» **Exercise data**:
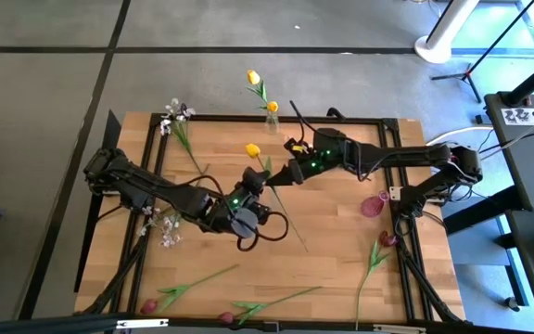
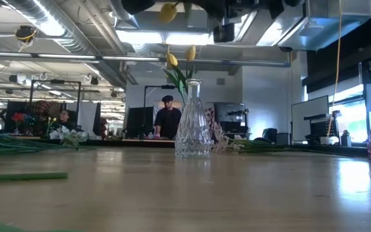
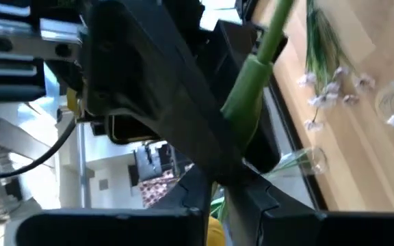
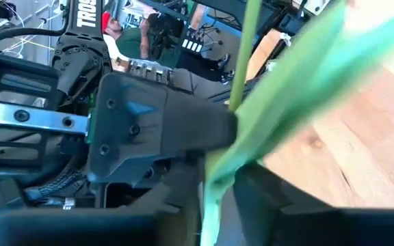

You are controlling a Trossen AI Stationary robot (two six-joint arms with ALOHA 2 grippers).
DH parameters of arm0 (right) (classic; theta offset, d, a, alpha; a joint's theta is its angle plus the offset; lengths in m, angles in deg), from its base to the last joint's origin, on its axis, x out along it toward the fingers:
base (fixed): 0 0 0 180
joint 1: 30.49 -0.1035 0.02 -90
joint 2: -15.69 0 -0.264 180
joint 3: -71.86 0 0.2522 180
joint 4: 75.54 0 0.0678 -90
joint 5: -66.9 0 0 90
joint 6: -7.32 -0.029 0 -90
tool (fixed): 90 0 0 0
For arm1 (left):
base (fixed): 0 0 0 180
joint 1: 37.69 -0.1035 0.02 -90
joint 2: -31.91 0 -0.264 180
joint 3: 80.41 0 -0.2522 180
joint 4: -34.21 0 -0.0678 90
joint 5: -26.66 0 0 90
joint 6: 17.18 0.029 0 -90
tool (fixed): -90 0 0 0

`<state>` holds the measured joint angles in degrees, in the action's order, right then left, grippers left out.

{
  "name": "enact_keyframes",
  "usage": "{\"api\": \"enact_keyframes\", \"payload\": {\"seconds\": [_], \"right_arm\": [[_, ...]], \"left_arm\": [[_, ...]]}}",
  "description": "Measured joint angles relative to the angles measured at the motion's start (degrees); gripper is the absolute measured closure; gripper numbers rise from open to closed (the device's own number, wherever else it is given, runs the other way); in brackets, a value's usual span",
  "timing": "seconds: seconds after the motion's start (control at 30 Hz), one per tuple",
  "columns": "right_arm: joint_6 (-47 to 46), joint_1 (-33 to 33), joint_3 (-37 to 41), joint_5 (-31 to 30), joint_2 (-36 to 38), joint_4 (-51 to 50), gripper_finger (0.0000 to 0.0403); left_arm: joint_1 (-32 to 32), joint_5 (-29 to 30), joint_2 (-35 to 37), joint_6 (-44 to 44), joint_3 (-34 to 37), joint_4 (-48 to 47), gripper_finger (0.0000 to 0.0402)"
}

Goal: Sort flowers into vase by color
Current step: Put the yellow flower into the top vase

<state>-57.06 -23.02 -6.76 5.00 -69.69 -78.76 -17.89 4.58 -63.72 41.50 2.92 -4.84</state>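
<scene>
A yellow tulip (image 1: 253,149) is lifted above the table's middle; its head (image 2: 168,11) shows at the low view's top edge, and its thin stem (image 1: 290,227) trails toward the near edge. My left gripper (image 1: 251,184) and my right gripper (image 1: 284,174) meet at this stem, both shut on it. A clear glass vase (image 1: 272,122) stands at the far edge with two yellow tulips (image 1: 254,78) in it. A pink vase (image 1: 374,206) stands to the right. Sprays of white-pink blossoms (image 1: 175,115) and dark red tulips (image 1: 385,241) lie on the table. My left gripper pinches the yellow tulip's stem (image 3: 248,89) between its two fingers, just below the head, coming from the table's left with the fingers across the stem. The tulip is clear of the table. My right gripper pinches the same tulip's stem and a leaf (image 4: 241,154) between its fingers, coming from the table's right, across the stem.
A second blossom spray (image 1: 160,227) lies under the left arm. More red tulips (image 1: 184,289) lie along the near edge. A black frame (image 1: 341,119) borders the wooden table. People (image 2: 167,119) stand in the room beyond.
</scene>
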Motion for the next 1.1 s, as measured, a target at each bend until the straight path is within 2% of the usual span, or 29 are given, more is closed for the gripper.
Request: {"api": "enact_keyframes", "payload": {"seconds": [0.13, 0.23, 0.3, 0.4, 0.53, 0.77, 0.87, 0.97, 1.1], "right_arm": [[1.13, -0.06, 0.0, 1.01, 0.08, -0.23, 0.0389], [1.8, -0.08, -0.01, 2.27, 0.27, 0.38, 0.0382], [2.0, 0.0, -0.07, 2.51, 0.93, 0.66, 0.0382], [4.16, 0.13, -0.04, 1.86, 2.45, -0.19, 0.0394], [6.46, 1.87, 0.04, 1.76, 6.36, 0.04, 0.0388], [18.94, 6.91, 0.0, 0.99, 12.65, 2.57, 0.0395], [28.24, 9.02, -0.02, 1.6, 14.58, 5.94, 0.0393], [39.07, 10.91, -0.03, 6.47, 15.0, 7.97, 0.0395], [48.23, 13.45, 0.0, 4.84, 15.32, 14.47, 0.0396]], "left_arm": [[0.34, -1.51, 0.56, -1.73, -0.37, 2.18, 0.0346], [0.41, -1.58, 0.52, -5.81, -2.73, 0.51, 0.0322], [0.35, -2.23, 0.6, -11.51, -5.36, -3.08, 0.0304], [0.37, -4.06, 2.07, -26.96, -9.38, -13.6, 0.0278], [0.42, -10.37, 6.45, -52.04, -11.58, -27.65, 0.0252], [0.67, -21.33, 15.37, -92.99, -10.88, -47.39, 0.0246], [2.98, -22.12, 19.79, -103.71, -7.02, -48.96, 0.0251], [5.72, -22.17, 25.34, -112.04, -1.19, -46.81, 0.0257], [9.27, -21.11, 31.53, -122.89, 7.98, -42.32, 0.0266]]}}
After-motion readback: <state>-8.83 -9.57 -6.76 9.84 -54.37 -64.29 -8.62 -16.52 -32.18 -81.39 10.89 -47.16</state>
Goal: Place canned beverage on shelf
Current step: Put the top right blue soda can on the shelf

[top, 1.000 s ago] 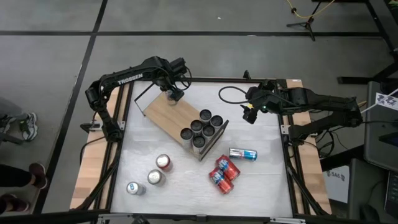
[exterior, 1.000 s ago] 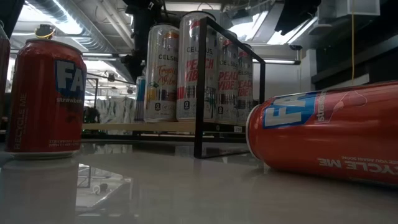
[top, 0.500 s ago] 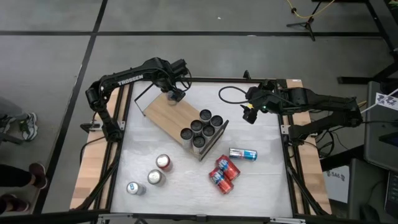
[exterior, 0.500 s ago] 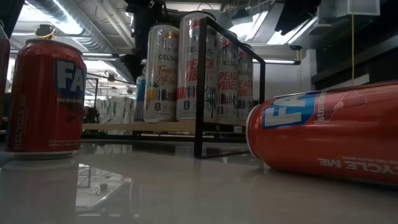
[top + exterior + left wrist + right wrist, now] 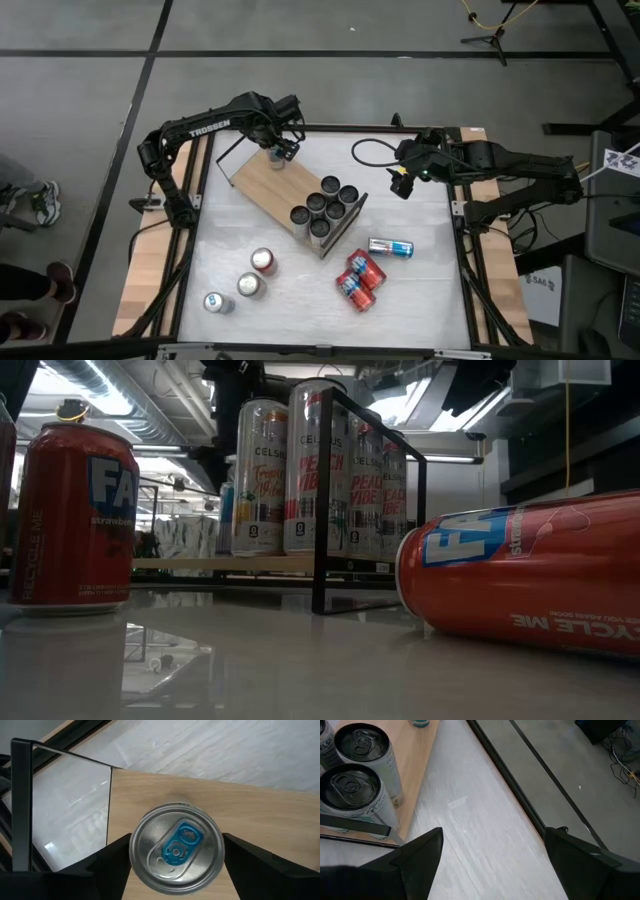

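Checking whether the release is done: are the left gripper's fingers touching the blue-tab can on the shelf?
Cannot tell. In the left wrist view, the left gripper straddles the can on the shelf, and both fingers meet its outline with no plain gap or contact.

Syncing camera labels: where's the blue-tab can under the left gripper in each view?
High: blue-tab can at the shelf's far-left corner, under the left gripper.
Low: cannot pick it out among the tall cans.
Left wrist: centre bottom, top up, between the fingers.
Right wrist: only a sliver of a can at the top edge; cannot confirm.
Shared landmark: the shelf's light-wood board.
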Controlling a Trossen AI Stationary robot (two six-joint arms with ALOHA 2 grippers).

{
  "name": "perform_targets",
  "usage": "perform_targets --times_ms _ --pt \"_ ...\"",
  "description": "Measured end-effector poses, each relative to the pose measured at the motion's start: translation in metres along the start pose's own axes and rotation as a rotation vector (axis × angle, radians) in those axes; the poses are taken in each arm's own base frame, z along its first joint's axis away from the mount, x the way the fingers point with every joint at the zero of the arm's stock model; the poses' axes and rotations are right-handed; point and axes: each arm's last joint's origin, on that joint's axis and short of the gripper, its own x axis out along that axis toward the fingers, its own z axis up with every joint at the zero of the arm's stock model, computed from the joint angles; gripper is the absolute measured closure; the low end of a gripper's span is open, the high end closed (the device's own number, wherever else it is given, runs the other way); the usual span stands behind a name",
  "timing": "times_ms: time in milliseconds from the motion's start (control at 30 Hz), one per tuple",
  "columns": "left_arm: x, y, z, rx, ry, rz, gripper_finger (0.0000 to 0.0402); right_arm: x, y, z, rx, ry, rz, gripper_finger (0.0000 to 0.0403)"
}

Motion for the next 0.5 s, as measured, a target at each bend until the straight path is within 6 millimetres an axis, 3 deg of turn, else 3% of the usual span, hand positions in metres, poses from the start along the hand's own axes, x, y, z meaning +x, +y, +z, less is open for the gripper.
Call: perform_targets --times_ms 300,500 --pt "-0.0005 0.0007 0.0007 0.054 -0.003 -0.003 0.018 -0.0001 0.0001 0.0 -0.001 0.0 0.0 0.0061" --pt "0.0005 0.007 0.0041 0.146 0.001 -0.005 0.0184 0.0 0.0001 0.0 -0.001 0.0 0.0 0.0061"
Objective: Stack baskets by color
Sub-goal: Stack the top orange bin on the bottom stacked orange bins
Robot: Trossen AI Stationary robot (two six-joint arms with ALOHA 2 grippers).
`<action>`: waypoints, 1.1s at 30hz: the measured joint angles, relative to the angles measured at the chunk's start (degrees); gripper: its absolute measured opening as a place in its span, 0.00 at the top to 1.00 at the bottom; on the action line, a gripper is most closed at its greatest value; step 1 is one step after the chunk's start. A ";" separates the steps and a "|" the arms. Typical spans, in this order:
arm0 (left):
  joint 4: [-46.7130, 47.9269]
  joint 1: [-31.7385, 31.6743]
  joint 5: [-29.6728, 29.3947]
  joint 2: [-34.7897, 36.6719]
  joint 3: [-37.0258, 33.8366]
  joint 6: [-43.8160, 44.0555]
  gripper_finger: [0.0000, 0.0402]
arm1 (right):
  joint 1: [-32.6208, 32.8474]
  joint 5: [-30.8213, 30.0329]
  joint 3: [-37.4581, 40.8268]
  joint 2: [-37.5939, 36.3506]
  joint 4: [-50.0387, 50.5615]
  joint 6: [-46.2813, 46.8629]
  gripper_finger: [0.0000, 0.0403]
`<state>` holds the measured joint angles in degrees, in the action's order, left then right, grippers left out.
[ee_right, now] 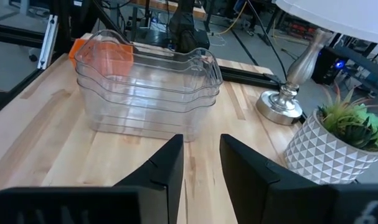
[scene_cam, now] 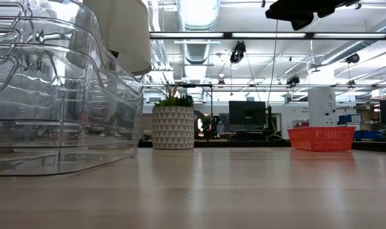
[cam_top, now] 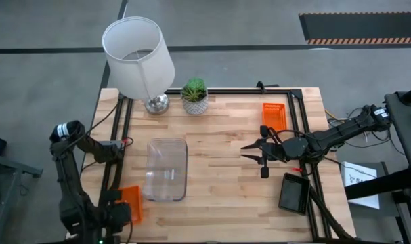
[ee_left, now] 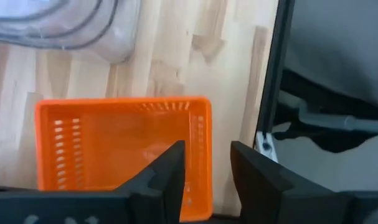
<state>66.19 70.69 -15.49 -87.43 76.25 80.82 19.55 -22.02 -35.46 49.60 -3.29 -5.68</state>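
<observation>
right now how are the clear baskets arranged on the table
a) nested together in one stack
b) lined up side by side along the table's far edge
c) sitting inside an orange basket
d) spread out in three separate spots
a, the right wrist view shows the clear baskets nested with three rims one above another, and the high view shows them as one pile on the wooden table.

Bare wood lies open between the clear baskets (cam_top: 166, 169) at centre-left and the right gripper (cam_top: 258, 153). The far-left is crowded by the lamp (cam_top: 139, 57) and plant pot (cam_top: 194, 97). A black basket (cam_top: 294, 192) blocks the near-right edge.
</observation>
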 joint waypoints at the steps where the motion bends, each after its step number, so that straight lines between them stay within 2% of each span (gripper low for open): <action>1: -0.08 -0.73 0.00 0.18 0.10 -0.03 0.74 | 0.11 0.04 0.00 0.00 0.00 0.25 0.76; 5: -0.18 -3.95 -2.03 1.84 1.57 -0.15 0.79 | 1.05 1.12 0.00 0.00 0.44 1.64 0.78; 9: -0.27 -6.54 -14.60 4.09 2.19 -2.01 0.85 | 2.27 1.49 0.00 0.11 0.89 4.03 0.80; 12: -2.28 -8.71 -23.03 6.33 2.14 -13.25 0.89 | 2.36 1.29 0.00 0.76 1.84 7.78 0.83; 18: -7.10 -14.23 -28.23 10.55 1.99 -37.45 0.95 | 2.32 1.00 0.00 2.87 6.21 17.16 0.88; 24: -16.37 -21.48 -28.47 13.36 -0.87 -59.73 1.00 | 1.84 1.00 0.00 4.92 13.76 26.73 0.92; 30: -26.60 -28.29 -20.99 16.24 -6.98 -75.79 1.00 | -0.70 1.15 0.00 5.29 22.47 33.53 0.96; 33: -32.95 -30.92 -18.91 18.17 -10.17 -83.12 1.00 | -2.12 3.50 0.00 4.83 26.92 35.63 0.98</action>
<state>33.24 39.76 -34.39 -69.26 66.08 -2.30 17.43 -18.52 -35.46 54.43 23.63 29.95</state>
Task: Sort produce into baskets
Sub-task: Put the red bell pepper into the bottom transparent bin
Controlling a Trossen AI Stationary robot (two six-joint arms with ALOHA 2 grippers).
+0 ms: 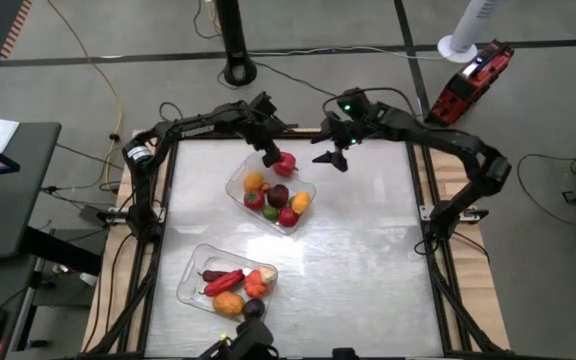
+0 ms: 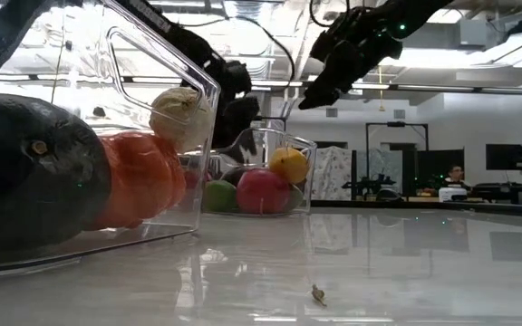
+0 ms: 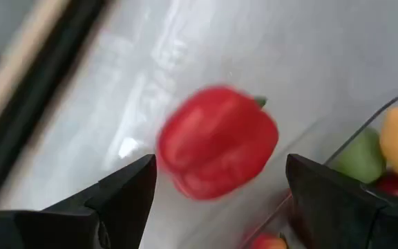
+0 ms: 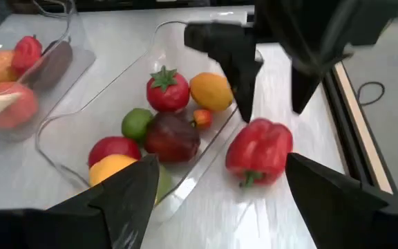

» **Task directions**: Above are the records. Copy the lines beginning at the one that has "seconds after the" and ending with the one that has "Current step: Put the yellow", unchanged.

» **Task solution**:
  "timing": "seconds: seconds after the motion's start (control at 30 Hz), one per tuple",
  "columns": "right_arm: joint_6 (-47 to 46), joint_1 (-33 to 33), joint_3 (-37 to 41), joint_5 (-31 to 30), joint_2 (-36 to 38), joint_4 (-51 to 50), gripper_finger (0.0000 to 0.0403); left_arm: joint_1 (-32 to 32), joint_5 (-29 to 30), joint_2 (-35 to 37), joint_6 (-44 to 44), joint_3 (-34 to 37), joint_4 (-48 to 47), gripper_finger (0.0000 to 0.0402)"
}

Goal: Sort flowers into vase by color
Current step: Put the yellow flower into the top vase

This answer is finished.